▸ Work required: Pull every line with "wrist" from the data.

▸ Source material:
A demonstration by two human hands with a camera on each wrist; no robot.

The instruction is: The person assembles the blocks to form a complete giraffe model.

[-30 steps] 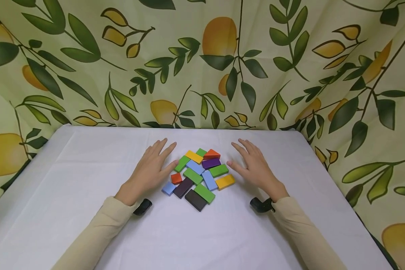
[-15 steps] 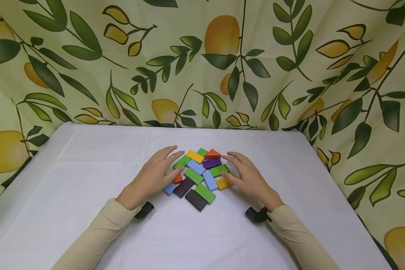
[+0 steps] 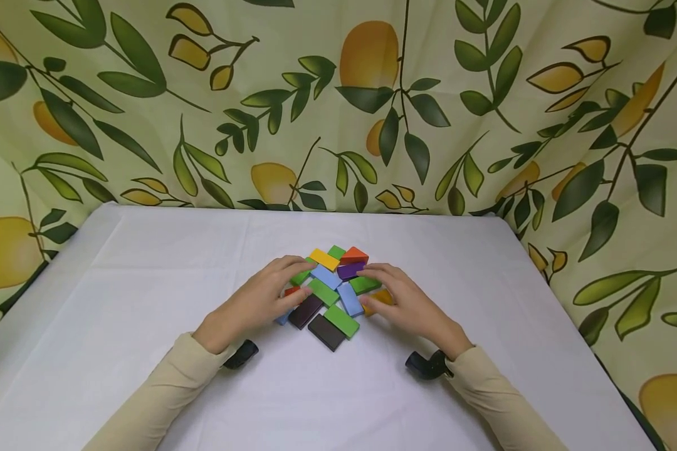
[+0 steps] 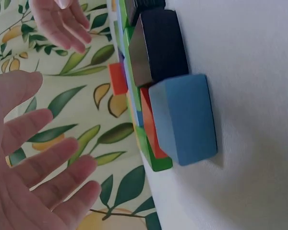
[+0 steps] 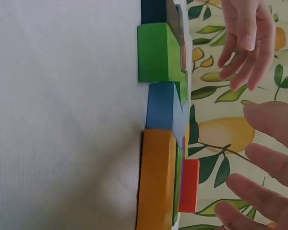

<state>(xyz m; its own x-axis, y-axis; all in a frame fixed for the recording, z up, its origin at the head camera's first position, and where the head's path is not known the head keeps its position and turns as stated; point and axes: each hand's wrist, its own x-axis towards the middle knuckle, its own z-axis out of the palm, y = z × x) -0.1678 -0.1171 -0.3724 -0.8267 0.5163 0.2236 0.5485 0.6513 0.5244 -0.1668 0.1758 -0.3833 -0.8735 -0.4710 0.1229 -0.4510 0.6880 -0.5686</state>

▸ Solution to the problem:
A demonstration by two human hands with a camera on each wrist; no robot.
<state>(xyz m; its own x-axis, y-axis; all in a frame fixed for the recording, z up, its origin at the head camera's first position, and where the head's path is not known the head keeps its position and turns as stated; point and axes: each hand's wrist, its own x-axis towards the middle knuckle, its own z-axis out of the palm, y = z × x) -0.1678 -0.1171 -0.3724 -0.8267 0.5163 0.2236 0.5485 0.6513 0.5244 -0.1668 0.1758 -0.3833 -0.8735 -0.4710 0.1229 -0.4510 0.6880 -0.5686</state>

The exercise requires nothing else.